As we think about creating a city that’s more walkable, we need to be finding creative solutions for parts of town like this. Stores, restaurants, and other amenities can be added to the area, but if the streets are such that they add distance to a walk, then people will continue to use their cars. The City may need to consider buying up the right of way to some slivers of people’s side yards in order to build pedestrian trails between houses to better connect the neighborhood with itself.
Edit: City Council member Ross Cuniff pointed out on Facebook that there is a walking path that connects point A to point B in the Brown Farm neighborhood, which is great news! It leads to another question, though. How do we help make people aware that these trails exist (especially if they’re unimproved dirt paths that aren’t shown on any city map)? Immediate neighbors may know about the trail, but folks who otherwise might wish to cut through the neighborhood rather than stick to arterials when biking or walking might have no idea it’s there.
Here’s an image of the trail from Google Maps.
This square is particularly interesting because of the bike trails that can be seen drawn in the thinner white lines above. So even though the blocks aren’t particularly conducive to walking due to their size, the trails help to make some important walking connections (primarily to open space, the high school, and one megachurch). Inserting such trails can increase bicycle and pedestrian activity while still maximizing the distance that motorists have to drive. This could incentivize walking and biking over driving if there are nearby amenities such as shops, cafes, and restaurants that residents want to reach.
Here’s another example of streets creating distance rather than reducing it. Houses A and B are about one Old Town block away from each other. But for a resident to get from one to the other would require nearly a mile long walk.
Some neighborhoods not only have the disadvantage of poor planning in terms of how streets are laid out, but there are also additional barriers to walkability, such as a rail line dividing the area and blocking permeability. Oakridge Village and Harmony Crossing residents have created pedestrian crossing areas over the train tracks which the train company has tried to undo by piling mounds of dirt around the tracks to make crossing harder. Clearly people want to be able to travel east to west in this area. The train is an important part of our local economy, but under- and over-passes are needed to keep it from being a social barrier. And to the extent that people are blocked from accessing local businesses because of the train line, it can also have a negative impact on our local economy.
According to Jeff Speck, “no single variable [has been found] to be more predictive of injury and death than block size. … All told, a doubling of block size correspond[s] with a tripling of fatalities.” Block size matters. It can either draw people out onto the streets to walk to local destinations, or it can push people into their cars, which makes the area just that much more dangerous for those choosing to walk and exacerbates congestion problems on the streets.

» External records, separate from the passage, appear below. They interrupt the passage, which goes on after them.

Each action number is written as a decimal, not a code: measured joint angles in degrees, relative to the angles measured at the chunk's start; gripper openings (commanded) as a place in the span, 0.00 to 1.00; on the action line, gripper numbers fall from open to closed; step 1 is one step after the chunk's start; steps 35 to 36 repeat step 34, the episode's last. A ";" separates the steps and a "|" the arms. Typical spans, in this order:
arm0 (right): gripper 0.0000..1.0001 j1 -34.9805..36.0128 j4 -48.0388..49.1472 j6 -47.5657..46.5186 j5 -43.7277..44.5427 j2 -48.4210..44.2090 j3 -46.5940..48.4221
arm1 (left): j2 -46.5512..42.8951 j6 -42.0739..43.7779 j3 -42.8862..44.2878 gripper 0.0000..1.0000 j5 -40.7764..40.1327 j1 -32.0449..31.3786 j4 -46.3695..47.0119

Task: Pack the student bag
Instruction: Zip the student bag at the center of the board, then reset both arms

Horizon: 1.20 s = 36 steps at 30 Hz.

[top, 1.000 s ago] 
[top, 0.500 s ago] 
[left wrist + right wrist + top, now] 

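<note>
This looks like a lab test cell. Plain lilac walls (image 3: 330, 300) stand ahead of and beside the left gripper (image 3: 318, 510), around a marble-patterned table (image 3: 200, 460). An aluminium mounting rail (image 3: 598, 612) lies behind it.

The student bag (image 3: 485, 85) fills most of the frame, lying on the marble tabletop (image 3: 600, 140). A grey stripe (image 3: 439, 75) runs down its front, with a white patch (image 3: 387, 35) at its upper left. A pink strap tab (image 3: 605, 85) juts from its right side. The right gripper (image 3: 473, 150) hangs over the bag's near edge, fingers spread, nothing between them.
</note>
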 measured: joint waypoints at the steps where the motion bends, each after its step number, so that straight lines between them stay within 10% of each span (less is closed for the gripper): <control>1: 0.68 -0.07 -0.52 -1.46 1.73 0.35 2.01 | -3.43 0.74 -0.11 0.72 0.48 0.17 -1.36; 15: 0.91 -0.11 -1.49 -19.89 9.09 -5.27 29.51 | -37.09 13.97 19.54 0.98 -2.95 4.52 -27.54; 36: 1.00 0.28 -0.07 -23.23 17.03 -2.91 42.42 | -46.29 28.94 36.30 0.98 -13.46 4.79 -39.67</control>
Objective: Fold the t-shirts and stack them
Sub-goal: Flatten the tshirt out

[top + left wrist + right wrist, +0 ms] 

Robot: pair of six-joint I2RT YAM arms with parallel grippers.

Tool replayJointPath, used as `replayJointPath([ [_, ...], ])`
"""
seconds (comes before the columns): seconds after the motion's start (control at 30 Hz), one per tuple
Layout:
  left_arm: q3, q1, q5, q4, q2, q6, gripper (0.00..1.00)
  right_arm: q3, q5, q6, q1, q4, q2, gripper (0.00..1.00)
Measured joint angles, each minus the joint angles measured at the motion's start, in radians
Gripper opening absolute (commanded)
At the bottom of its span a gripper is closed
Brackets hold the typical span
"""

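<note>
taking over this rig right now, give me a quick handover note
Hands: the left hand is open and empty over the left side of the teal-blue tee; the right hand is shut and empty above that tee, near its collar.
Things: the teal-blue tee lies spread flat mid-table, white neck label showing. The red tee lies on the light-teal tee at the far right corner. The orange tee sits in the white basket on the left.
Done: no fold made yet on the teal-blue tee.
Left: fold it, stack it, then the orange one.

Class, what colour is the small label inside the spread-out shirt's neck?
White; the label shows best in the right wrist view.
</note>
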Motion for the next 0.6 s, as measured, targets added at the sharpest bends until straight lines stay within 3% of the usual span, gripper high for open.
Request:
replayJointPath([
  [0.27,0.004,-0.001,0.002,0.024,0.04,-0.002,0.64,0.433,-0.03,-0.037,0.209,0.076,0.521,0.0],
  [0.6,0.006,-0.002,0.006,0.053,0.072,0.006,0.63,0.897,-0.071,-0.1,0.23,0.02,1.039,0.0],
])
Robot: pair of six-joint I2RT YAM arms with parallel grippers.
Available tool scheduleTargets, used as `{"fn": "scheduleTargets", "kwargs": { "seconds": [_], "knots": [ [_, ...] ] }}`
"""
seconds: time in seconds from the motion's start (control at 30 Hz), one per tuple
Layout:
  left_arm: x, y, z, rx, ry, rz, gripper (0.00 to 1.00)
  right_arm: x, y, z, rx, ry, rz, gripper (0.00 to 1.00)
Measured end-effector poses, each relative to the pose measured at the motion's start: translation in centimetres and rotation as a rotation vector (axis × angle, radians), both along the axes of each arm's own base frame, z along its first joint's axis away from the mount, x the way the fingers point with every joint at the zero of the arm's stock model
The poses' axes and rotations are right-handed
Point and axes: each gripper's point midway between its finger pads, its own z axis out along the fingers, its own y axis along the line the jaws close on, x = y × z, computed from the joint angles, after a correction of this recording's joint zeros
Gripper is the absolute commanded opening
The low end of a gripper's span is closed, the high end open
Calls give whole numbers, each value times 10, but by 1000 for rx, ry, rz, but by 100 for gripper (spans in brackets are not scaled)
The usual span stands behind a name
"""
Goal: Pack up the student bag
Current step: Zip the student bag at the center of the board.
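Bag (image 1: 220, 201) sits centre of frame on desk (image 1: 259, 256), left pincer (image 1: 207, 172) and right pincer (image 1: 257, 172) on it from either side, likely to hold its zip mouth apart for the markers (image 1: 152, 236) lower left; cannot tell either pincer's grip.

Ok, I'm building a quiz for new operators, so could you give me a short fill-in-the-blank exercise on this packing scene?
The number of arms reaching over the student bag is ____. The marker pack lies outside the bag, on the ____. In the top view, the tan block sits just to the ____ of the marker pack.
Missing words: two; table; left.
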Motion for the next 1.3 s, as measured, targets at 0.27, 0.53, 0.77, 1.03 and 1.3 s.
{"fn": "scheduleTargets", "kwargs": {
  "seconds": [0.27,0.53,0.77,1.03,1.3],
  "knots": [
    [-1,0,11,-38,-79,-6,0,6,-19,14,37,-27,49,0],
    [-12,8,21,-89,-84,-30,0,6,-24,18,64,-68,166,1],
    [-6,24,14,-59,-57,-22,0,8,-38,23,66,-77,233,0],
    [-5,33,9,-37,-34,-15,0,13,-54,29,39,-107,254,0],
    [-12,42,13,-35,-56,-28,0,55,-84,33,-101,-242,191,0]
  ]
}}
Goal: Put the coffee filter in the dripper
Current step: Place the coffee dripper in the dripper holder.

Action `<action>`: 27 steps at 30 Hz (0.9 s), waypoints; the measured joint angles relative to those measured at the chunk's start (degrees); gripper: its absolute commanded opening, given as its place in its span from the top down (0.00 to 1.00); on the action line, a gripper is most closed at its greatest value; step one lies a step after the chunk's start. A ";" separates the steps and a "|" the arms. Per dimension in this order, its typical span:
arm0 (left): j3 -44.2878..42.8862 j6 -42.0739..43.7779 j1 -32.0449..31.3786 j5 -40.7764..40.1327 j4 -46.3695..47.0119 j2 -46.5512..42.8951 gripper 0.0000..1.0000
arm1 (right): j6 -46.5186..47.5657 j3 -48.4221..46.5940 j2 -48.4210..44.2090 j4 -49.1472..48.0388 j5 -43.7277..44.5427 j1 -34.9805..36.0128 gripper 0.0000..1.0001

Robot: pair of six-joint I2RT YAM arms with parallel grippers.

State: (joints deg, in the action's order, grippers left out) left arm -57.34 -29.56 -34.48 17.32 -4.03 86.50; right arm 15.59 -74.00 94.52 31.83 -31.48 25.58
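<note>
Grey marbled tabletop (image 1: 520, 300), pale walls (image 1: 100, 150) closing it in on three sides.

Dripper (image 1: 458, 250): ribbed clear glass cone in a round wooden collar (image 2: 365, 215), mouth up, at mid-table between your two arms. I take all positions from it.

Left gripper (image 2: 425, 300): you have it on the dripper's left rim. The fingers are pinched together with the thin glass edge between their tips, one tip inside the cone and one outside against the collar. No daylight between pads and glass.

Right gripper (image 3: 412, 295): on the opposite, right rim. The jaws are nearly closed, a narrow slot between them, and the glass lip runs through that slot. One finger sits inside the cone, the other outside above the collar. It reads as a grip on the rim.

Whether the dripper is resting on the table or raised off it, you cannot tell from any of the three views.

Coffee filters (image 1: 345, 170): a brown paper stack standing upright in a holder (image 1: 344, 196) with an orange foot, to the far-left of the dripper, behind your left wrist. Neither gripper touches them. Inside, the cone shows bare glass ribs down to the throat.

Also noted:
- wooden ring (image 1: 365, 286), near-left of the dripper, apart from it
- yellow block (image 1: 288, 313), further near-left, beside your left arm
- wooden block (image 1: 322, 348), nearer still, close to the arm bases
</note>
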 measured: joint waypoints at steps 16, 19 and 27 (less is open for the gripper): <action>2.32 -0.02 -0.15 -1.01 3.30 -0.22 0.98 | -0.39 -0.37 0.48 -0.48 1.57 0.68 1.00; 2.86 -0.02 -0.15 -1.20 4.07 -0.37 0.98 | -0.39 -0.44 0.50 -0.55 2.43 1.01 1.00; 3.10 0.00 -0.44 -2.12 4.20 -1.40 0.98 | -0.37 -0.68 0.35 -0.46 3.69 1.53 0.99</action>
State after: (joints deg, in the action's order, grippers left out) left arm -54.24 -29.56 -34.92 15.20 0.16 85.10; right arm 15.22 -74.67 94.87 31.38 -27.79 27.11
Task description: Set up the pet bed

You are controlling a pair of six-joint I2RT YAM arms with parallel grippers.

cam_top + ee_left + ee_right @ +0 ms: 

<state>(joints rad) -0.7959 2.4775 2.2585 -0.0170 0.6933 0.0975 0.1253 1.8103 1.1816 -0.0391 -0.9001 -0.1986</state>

Fort Collins has already been built out in a way that favors cars over pedestrians. But fixes are possible. The City should be considering ways to make our community more walkable by inserting pedestrian trails in places where they do not exist but are sorely needed. With both City Plan and our local Transportation Plan on the docket for a rewrite, now is the time to address the issue of walkability throughout the entirety of Fort Collins.